WORK REQUEST: Would you repeat exactly the part of the listing below that runs from the line containing "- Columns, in" down to the line containing "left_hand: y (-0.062", inclusive, and nothing else?

INFORMATION SUPPLIED:
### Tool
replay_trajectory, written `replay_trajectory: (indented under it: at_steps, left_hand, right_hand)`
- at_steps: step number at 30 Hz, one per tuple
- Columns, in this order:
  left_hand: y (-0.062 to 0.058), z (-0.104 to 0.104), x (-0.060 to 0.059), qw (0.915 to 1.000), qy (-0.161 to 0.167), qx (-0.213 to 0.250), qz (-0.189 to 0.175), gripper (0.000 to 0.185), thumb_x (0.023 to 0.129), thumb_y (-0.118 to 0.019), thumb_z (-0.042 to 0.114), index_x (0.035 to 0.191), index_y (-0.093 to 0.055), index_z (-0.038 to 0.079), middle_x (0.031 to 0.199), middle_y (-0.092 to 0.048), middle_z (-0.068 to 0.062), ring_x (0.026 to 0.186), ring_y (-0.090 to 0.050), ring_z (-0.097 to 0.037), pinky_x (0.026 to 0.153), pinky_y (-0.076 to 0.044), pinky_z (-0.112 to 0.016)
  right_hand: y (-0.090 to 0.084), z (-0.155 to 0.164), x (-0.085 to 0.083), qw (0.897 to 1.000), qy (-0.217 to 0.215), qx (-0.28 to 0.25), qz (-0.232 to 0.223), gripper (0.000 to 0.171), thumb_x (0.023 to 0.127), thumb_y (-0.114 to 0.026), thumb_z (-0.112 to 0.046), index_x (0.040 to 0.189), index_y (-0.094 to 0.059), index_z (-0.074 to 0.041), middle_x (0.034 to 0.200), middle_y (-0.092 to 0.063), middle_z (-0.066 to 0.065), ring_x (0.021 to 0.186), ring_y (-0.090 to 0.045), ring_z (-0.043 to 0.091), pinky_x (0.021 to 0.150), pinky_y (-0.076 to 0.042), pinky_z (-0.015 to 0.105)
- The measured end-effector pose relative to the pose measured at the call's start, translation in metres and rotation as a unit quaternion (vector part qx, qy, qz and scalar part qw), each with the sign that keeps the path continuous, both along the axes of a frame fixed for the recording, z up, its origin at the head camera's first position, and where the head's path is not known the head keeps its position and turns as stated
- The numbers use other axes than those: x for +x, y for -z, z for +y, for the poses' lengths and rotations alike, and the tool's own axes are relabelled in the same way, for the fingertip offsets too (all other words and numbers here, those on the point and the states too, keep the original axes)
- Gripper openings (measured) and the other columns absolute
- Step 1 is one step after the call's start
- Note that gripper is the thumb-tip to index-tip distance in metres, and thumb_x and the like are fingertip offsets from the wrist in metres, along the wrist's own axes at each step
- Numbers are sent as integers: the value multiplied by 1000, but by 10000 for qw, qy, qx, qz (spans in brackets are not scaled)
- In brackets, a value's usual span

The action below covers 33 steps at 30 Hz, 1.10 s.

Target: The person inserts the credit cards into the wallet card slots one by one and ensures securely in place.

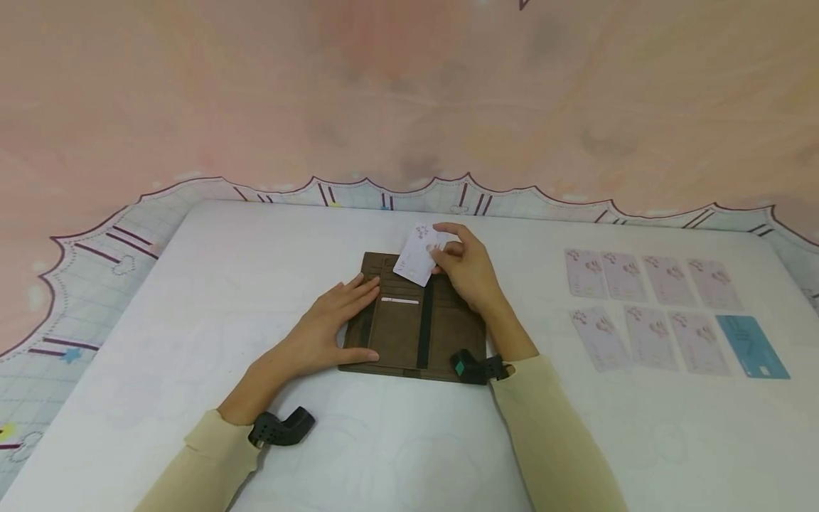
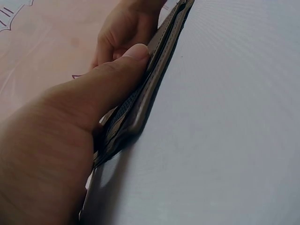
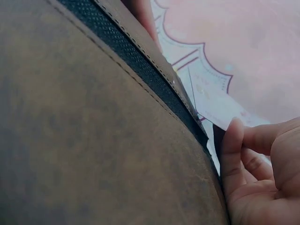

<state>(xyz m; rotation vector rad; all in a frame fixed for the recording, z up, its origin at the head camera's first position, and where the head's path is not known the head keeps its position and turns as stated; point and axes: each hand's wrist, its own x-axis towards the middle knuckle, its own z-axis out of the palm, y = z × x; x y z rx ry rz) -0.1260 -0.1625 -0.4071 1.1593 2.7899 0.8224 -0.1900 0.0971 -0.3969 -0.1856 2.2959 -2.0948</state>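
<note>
A brown wallet [image 1: 457,338] lies opened flat on the white table, with card slots in its upper part and dark strips between the panels. My left hand [image 1: 333,323] rests on the wallet's left side, fingers extended and thumb [image 2: 136,52] over the lower edge. Between thumb and fingers my right hand [image 1: 470,267] pinches a white card [image 1: 414,256] with a pinkish print, tilted over the wallet's upper slots. In the right wrist view the card [image 3: 215,103] stands beyond the wallet's edge. The white edge of another card [image 1: 399,301] shows in a slot lower down.
To the right, several pale printed cards [image 1: 623,276] lie in two rows on the white table [image 1: 640,441]. A blue card [image 1: 753,347] ends the nearer row. Behind the table hangs a pinkish cloth [image 1: 384,107] with a scalloped border. Each wrist wears a black camera [image 1: 281,427].
</note>
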Motion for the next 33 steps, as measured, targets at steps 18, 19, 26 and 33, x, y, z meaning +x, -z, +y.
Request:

WORKED SOLUTION:
- Columns, in this order:
  left_hand: y (-0.062 to 0.058), z (-0.104 to 0.104), x (-0.060 to 0.059), qw (0.915 to 1.000), qy (-0.161 to 0.167), qx (-0.213 to 0.250), qz (-0.189 to 0.175), gripper (0.000 to 0.185), thumb_x (0.023 to 0.129), thumb_y (-0.118 to 0.019), thumb_z (-0.042 to 0.114), index_x (0.035 to 0.191), index_y (-0.093 to 0.055), index_z (-0.038 to 0.079), middle_x (0.031 to 0.199), middle_y (-0.092 to 0.048), middle_z (-0.068 to 0.062), ring_x (0.026 to 0.186), ring_y (-0.090 to 0.050), ring_z (-0.097 to 0.037), pinky_x (0.026 to 0.153), pinky_y (-0.076 to 0.044), pinky_z (-0.112 to 0.016)

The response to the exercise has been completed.